* WHAT YOU HAVE TO DO
Below are records; copy every line in them that holds the word "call".

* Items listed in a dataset

========

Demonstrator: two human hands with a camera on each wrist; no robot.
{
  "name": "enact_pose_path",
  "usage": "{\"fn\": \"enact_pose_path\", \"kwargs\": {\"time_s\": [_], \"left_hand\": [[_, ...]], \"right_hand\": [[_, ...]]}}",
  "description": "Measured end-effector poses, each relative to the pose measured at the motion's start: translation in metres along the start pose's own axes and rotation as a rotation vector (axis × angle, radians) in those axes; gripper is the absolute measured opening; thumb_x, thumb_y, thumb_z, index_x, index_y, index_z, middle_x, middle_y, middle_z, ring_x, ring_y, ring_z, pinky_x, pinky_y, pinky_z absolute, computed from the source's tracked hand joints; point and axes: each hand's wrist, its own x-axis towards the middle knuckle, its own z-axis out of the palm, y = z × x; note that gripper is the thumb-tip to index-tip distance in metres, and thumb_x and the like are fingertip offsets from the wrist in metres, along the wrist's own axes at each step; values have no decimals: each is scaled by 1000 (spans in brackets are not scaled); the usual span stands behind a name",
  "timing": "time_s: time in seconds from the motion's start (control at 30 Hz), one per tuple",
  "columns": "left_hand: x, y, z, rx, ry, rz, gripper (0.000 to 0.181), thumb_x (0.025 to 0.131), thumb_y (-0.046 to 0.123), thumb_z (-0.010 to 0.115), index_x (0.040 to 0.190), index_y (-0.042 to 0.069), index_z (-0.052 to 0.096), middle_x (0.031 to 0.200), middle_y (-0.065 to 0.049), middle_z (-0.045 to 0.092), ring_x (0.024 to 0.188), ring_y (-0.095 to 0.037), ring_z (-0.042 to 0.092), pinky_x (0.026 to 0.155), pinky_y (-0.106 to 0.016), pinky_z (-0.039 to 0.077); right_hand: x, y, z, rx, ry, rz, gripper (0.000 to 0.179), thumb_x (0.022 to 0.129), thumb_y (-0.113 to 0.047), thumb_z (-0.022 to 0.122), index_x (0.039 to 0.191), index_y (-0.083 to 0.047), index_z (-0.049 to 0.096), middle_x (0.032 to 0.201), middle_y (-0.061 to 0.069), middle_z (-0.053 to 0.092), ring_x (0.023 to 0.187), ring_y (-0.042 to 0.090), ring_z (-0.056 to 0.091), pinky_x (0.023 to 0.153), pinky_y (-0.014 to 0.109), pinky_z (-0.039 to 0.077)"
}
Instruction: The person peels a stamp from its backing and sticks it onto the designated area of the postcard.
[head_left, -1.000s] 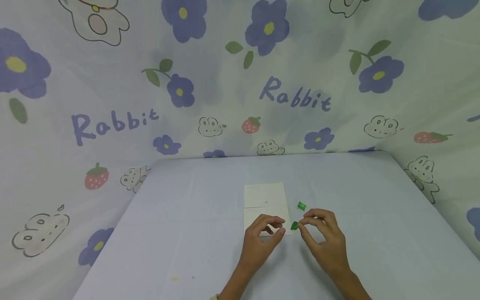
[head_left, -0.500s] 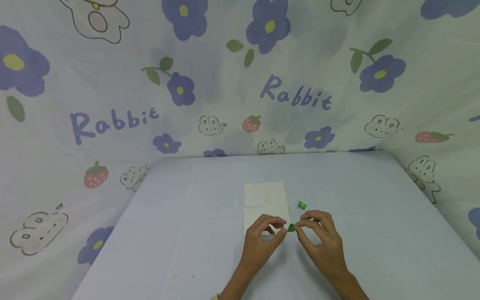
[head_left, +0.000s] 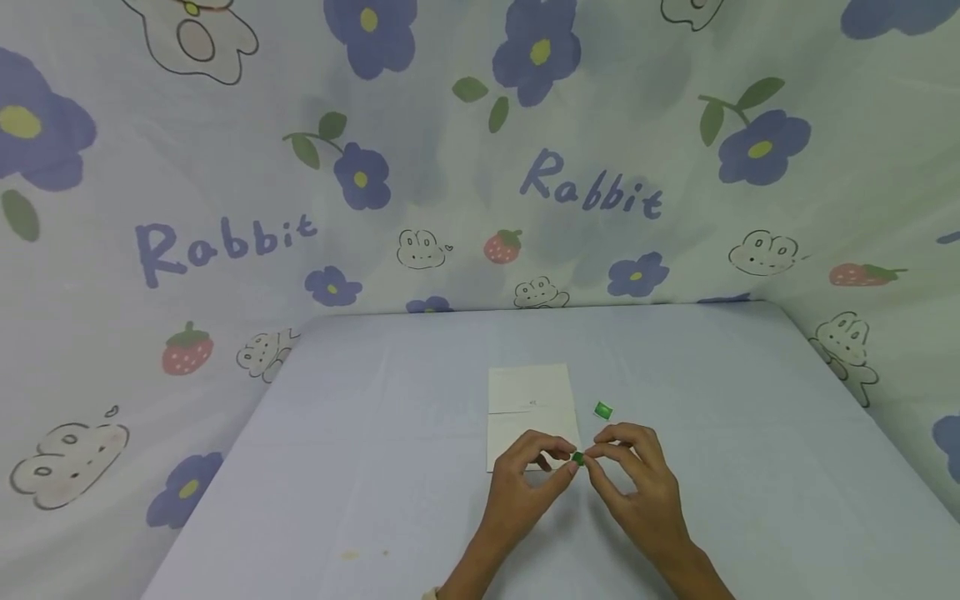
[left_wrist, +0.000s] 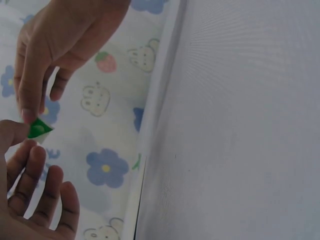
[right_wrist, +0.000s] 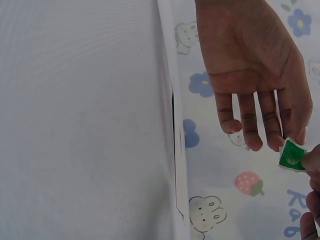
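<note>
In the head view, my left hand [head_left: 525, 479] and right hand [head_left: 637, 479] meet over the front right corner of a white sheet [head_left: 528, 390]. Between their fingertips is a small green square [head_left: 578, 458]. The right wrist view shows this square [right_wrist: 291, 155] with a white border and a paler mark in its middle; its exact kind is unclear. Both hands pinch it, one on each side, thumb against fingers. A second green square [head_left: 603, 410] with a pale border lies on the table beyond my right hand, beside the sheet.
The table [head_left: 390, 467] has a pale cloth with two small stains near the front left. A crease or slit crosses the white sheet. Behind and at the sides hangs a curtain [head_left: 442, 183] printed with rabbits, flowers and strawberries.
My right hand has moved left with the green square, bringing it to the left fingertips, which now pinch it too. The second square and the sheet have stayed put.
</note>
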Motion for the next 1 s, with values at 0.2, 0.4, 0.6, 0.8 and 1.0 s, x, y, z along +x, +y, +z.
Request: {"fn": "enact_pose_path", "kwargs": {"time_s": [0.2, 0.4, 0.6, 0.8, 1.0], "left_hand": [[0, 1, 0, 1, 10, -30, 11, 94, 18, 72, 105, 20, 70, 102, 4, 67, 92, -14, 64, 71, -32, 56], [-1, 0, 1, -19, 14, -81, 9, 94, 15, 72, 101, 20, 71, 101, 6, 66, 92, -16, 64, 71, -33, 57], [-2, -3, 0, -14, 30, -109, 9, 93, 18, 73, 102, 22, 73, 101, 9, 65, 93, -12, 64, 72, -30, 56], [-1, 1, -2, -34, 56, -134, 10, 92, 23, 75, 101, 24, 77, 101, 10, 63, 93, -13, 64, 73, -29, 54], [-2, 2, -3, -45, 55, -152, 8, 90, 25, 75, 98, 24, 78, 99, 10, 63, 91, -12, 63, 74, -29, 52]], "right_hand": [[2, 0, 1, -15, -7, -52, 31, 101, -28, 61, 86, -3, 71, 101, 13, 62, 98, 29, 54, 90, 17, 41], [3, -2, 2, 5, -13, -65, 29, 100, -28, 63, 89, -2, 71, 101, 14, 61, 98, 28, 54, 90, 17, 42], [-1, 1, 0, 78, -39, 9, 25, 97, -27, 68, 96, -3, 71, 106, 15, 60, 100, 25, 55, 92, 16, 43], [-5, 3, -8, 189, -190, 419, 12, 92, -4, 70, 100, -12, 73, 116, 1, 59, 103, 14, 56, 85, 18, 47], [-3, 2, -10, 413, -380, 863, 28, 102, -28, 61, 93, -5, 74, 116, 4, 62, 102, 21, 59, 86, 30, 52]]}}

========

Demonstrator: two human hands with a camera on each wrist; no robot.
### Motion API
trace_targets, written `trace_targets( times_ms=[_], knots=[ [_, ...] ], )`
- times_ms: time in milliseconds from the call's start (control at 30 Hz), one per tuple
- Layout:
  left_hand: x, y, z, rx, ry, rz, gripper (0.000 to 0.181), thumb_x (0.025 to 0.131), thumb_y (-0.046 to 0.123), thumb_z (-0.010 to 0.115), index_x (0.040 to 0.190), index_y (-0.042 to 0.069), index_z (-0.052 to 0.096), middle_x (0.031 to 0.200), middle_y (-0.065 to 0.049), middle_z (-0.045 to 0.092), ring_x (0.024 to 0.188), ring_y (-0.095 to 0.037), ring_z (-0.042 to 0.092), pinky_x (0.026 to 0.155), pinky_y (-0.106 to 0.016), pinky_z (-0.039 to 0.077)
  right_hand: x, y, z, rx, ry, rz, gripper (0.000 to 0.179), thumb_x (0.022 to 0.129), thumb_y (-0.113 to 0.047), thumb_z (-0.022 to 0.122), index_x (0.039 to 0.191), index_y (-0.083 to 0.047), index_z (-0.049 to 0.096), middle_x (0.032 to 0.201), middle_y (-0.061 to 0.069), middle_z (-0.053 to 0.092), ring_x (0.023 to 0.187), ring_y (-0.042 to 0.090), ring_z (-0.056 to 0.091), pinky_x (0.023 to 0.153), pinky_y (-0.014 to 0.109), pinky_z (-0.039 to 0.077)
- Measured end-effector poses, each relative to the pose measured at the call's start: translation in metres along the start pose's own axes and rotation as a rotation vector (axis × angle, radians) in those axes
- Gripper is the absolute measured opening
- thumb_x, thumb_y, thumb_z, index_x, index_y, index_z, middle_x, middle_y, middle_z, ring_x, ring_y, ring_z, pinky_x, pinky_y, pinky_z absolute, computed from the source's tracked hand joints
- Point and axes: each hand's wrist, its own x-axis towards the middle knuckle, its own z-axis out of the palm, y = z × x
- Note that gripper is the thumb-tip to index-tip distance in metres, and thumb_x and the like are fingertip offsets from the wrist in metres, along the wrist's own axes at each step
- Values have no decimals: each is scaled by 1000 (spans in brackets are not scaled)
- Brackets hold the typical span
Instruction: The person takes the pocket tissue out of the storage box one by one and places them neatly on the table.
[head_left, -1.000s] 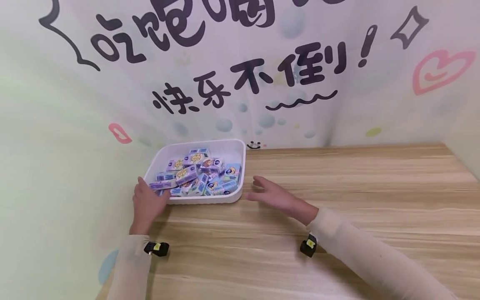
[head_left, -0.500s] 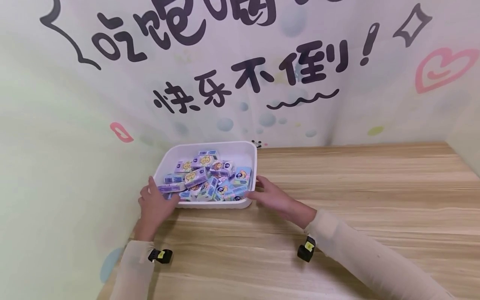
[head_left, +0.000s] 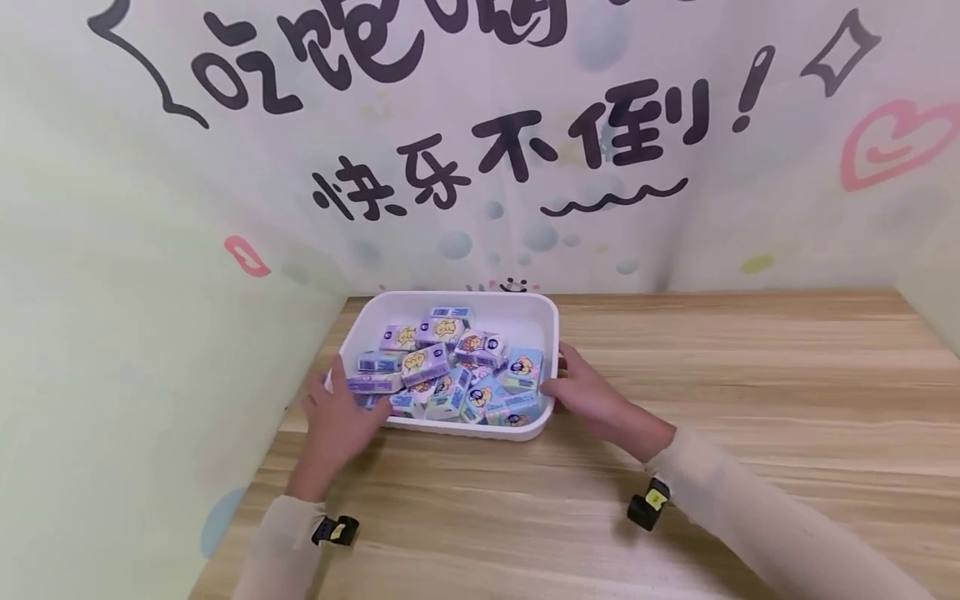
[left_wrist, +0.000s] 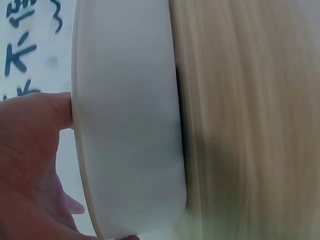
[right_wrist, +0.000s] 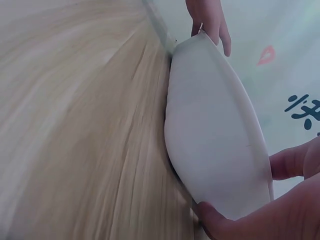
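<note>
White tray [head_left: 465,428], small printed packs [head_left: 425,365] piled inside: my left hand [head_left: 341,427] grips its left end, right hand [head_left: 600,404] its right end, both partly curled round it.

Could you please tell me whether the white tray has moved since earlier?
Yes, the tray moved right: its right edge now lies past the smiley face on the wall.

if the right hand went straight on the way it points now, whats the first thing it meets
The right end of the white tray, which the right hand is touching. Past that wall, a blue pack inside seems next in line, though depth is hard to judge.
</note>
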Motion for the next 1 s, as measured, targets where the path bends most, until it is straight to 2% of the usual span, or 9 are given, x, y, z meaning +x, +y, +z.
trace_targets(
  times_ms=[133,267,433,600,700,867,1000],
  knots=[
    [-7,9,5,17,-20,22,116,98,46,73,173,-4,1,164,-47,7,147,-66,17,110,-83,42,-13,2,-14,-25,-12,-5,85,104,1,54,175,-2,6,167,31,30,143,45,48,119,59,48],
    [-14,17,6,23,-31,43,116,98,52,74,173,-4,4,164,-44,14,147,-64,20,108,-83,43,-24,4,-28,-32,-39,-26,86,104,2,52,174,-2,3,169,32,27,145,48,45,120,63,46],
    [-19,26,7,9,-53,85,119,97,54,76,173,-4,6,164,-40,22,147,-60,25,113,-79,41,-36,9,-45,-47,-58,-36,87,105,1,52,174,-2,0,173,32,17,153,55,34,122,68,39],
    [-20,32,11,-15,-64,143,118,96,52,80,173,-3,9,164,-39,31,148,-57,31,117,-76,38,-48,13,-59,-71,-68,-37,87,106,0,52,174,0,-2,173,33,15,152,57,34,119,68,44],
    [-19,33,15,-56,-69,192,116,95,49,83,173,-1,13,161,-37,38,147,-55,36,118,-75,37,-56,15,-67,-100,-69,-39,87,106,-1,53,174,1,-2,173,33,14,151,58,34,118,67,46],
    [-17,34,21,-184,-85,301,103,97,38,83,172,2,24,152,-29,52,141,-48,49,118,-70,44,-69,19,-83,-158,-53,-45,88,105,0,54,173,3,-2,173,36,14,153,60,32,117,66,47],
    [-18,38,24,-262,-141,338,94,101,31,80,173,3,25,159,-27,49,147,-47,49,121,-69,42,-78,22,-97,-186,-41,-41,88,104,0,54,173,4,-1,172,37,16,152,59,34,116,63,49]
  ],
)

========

* THE ANSWER
- times_ms: time in milliseconds from the call's start (control at 30 Hz), one per tuple
- Measured end-effector poses, each relative to the pose measured at the call's start: translation in metres along the start pose's own axes and rotation as a rotation vector (axis × angle, radians) in those axes

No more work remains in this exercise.